Getting random data from a MySQL database but not repeating data

Question

I have a list of random products(1000's) each with an ID and I am bringing them up randomly. I would like that the items are not repeated. Currently what I am doing is the following:

select * from products where product_id <> previous_product_id order by rand() limit 1;

I am ensuring that the same product will not appear directly after. A repeat product usually appears a lot sooner then I would like (I believe I am right in saying this is the birthday problem). I have no idea what is the most effective way to get random data in a non-repeating fashion. I have thought of a way that I assume is highly inefficent:

I would assign the user an id (e.g. foo) and then when they have seen an item add it to a string that would be product_id_1 AND product_id_2 AND product_id_3 AND product_id_n. I would store this data with timestamp(explained further on).

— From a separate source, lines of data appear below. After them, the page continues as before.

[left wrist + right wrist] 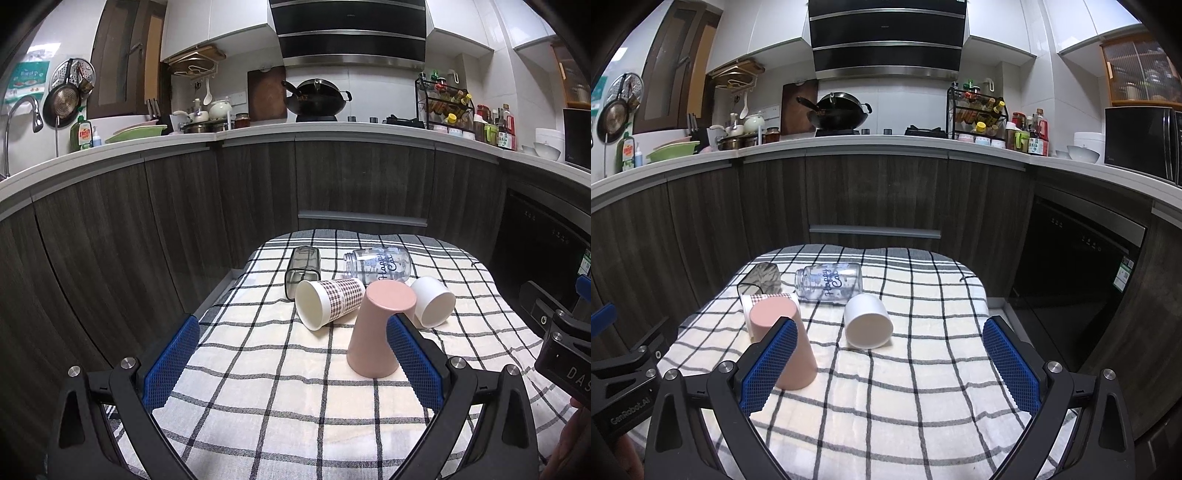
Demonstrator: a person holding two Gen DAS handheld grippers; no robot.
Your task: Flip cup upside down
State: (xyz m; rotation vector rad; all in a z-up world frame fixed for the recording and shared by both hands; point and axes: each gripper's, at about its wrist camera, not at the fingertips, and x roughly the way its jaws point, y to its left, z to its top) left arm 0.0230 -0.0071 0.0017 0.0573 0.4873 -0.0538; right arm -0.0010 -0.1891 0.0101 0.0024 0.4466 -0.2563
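Checked cloth [280, 398] covers the surface; on it the pink cup [376, 332] stands mouth-down near the middle, with a patterned paper cup [328, 301] just behind-left, a white cup [434, 301] just behind-right, and, farther back, a clear bottle [380, 264] and a dark glass [303, 271], all four lying on their sides. Left gripper [291, 363]: jaws wide open, empty, right pad just beside the pink cup, contact not resolvable. Right gripper [890, 365]: jaws wide open, empty, left pad overlapping the pink cup in view.
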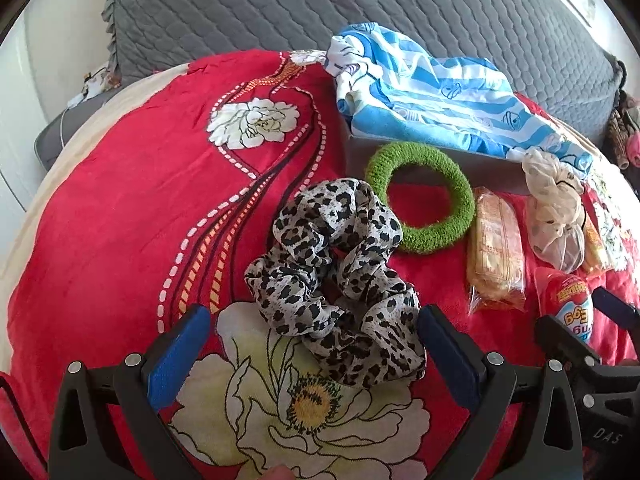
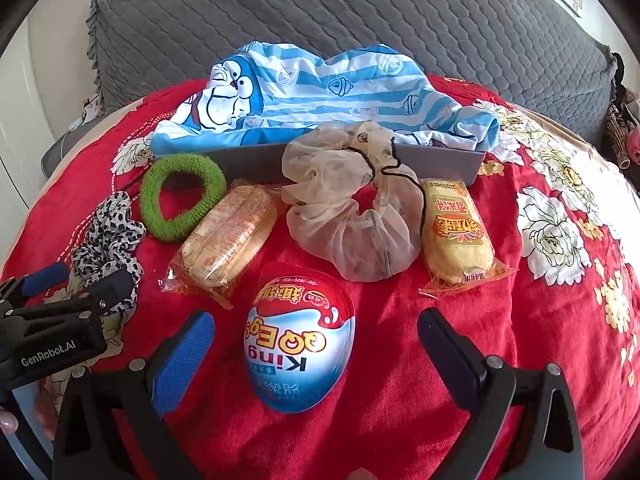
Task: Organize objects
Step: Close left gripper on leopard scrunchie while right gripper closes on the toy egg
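Note:
My left gripper (image 1: pixel 314 322) is open, its jaws on either side of the near end of a leopard-print scrunchie (image 1: pixel 336 276) lying on the red floral blanket (image 1: pixel 120 220). My right gripper (image 2: pixel 316 324) is open around a red, white and blue toy egg (image 2: pixel 300 340). A green scrunchie (image 1: pixel 422 198) (image 2: pixel 182 196), two wrapped snack cakes (image 2: pixel 230 234) (image 2: pixel 456 236) and a sheer beige scrunchie (image 2: pixel 356 208) lie beyond. The leopard scrunchie also shows in the right wrist view (image 2: pixel 108 240), beside the left gripper's body (image 2: pixel 60 320).
A grey tray (image 2: pixel 440 164) lies behind the objects, covered by a blue-striped cartoon cloth (image 2: pixel 320 96). A grey quilted cushion (image 2: pixel 340 12) backs the bed. The red blanket stretches to the left and right of the objects.

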The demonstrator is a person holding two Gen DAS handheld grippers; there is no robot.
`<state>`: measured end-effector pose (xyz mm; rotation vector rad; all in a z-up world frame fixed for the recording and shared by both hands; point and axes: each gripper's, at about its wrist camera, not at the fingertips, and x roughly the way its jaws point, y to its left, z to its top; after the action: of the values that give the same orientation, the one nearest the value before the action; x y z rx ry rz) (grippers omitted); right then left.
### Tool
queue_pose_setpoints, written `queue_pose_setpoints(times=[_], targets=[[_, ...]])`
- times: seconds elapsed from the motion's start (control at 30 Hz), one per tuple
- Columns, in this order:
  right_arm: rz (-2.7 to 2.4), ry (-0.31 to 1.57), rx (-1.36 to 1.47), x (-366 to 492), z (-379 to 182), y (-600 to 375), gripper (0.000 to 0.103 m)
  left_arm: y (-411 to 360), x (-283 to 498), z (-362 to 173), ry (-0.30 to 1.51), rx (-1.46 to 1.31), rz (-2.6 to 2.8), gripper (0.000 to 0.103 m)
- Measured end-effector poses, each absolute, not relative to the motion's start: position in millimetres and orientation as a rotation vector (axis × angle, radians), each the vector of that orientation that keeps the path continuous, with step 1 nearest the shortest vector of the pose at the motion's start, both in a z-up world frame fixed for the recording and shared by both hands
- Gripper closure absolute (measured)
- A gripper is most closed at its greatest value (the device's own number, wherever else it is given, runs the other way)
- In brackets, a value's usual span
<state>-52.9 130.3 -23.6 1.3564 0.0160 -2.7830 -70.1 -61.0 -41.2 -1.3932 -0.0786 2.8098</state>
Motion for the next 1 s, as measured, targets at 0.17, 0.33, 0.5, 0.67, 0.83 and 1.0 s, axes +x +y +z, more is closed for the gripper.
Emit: queue_pose_setpoints(times=[0.17,0.33,0.5,0.67,0.83,1.0], targets=[[-2.775,-0.008,1.371,-56.0,-25.0,131.2,0.002,-59.8,-74.2,-45.0,-0.068,-1.397,2.797,0.000],[-2.761,-0.009,1.382,-57.3,-26.7,130.7,0.009,-61.8,-77.3,-47.2,-0.091,-1.399,2.789,0.000],[-2.742,0.012,1.378,-56.9,-27.6,127.9,0.017,-60.3,-78.4,-46.8,-0.092,-1.398,2.777,0.000],[-2.723,0.001,1.400,-58.1,-30.7,129.1,0.027,-61.0,-77.7,-45.0,-0.115,-1.389,2.761,0.002],[-2.716,-0.009,1.407,-58.6,-31.1,131.3,0.036,-55.7,-76.6,-43.4,-0.076,-1.373,2.746,0.017],[-2.676,0.004,1.407,-58.0,-31.7,126.3,0.049,-52.2,-76.6,-43.0,-0.067,-1.377,2.723,0.043]])
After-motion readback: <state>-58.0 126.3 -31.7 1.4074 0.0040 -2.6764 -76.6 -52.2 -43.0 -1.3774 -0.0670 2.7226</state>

+--------------------------------------------------------------------------------------------+                                                                                          
|user_id |timestamp         | product_seen_string                                            |
|--------------------------------------------------------------------------------------------|
|foo     |01-01-14 12:00:00 |product_id_1 AND product_id_2 AND product_id_3 AND product_id_n |
+--------------------------------------------------------------------------------------------+

With this product_seen_string I would keep adding to the seen products (I would also update the timestamp) and then in the query I would do a first query based on the user_id to obtain this string and then add that returned string to the main query that obtains the random products like so:

select * from products where product_id <> product_id_1 AND product_id_2 AND product_id_3 AND product_id_n order by rand() limit 1;

I would also write into that if no products were returned then the data would be deleted so that the cycle can start again. As well as having a cron job that every ten minutes would run to see if the timestamp is older then an hour I would delete it.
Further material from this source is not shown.